Ok, to be completely honest yes, when I was 10 – in 1986 – my family went to Walt Disney World in Florida. I don’t really count that as an experience though. I was young, I don’t remember a lot about it and I’m fairly certain that a lot has changed in the intervening years. I love Disney though; I’ve always loved them. Growing up, one of the few cable channels my family subscribed to was Disney and I’ve always kept up with the company, both its history and new developments. So that’s why it’s bizarre that I haven’t visited any Disney Park as an adult. Thankfully, I recently had the opportunity to correct that oversight in Anaheim, California at the original Disneyland. I have a lot to say about my experience, but today I want to share some initial thoughts. As a disclaimer, Disney was kind enough to provide me with complimentary tickets, but all thoughts and opinions are entirely my own.
The magic is real
As I left Disney California Adventure park for the last time and started the short walk back to my hotel, I tried to decide why I had as much fun as I did over the course of two half-days wedged in-between work obligations. The rides were fun, no doubt there. Whether it was the vintage 1955-era attractions, or newer experiences, there wasn’t a ride that failed to put a smile on my face. But Disneyland is about so much more than just rides. Walking down Main Street, I forgot for a brief moment that I was in a theme park and that’s when it dawned on me. There really is magic in the Disney experience and that is what had made me so happy while I was visiting the parks. Everything about both parks is done expertly and it forces guests to believe in the illusion. It’s a remarkable ability and I honestly felt like a kid again. It was a wonderful feeling and one I know I’ll try to recapture whenever I can.
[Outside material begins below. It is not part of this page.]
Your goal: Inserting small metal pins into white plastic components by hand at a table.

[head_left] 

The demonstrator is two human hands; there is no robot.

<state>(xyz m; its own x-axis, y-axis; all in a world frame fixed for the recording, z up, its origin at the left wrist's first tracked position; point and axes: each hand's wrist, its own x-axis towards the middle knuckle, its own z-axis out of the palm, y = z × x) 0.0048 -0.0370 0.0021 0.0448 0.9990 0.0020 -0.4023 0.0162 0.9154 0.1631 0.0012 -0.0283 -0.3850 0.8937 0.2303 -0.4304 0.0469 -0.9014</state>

Another reason why I was so happy was that I didn’t really experience any frustration with crowds or waiting for rides. As soon as I was able, I downloaded the app and made smart use of Disney’s FASTPASS options. Not only did it save me a lot of time waiting for rides, but it also helped me better organize my time both in Disneyland as well as Disney California Adventure. I wasn’t able to snag a FASTPASS for everything though, which is how I discovered one of the great Disney secrets – single rider lines. Whether you’re traveling solo like I was or you don’t mind riding without your companions, it’s the fastest way to get onto popular rides; many times quicker than even a FASTPASS. At Space Mountain I had a zero-minute wait and the longest I experienced at any attraction was 20 minutes. Much better than waiting in stand-by lines that at times can be more than an hour in length. I zipped around both parks quickly and with ease, seeing almost everything on my list in what was ultimately a short amount of time.
The kid in all of us
I was talking with a friend and I commented that I saw more adults than kids at the Disney parks, to which he quickly replied, “Oh yeah, Disney is absolutely for adults.” It’s a strange thing if you stop to think about it, but he was right. Sure, what kid wouldn’t want to visit Disney? But even more so, many adults do too. Whether it’s to indulge our childhood fantasies or to enjoy the many adult-oriented experiences, I never felt like I was out of place. If I wanted to sit in one of the tea cups, that’s fine; I certainly wasn’t the only adult doing it. Hug Mickey? Go for it! Disney is one of few places where adults can just go and have good, old-fashioned, honest fun. There’s nothing to worry about there and it’s very much a playground for everyone, regardless of age. I can’t think of many places like that and I now understand the Disney obsession that grips so many adults.
In the weeks to come I’ll write about the mechanics of visiting the parks, what I enjoyed most, what I ate and my overall impressions. Today though, I wanted to talk about the basis of all of those experiences, the magic that ties everything together and that, more than anything else is what I think Disney is all about.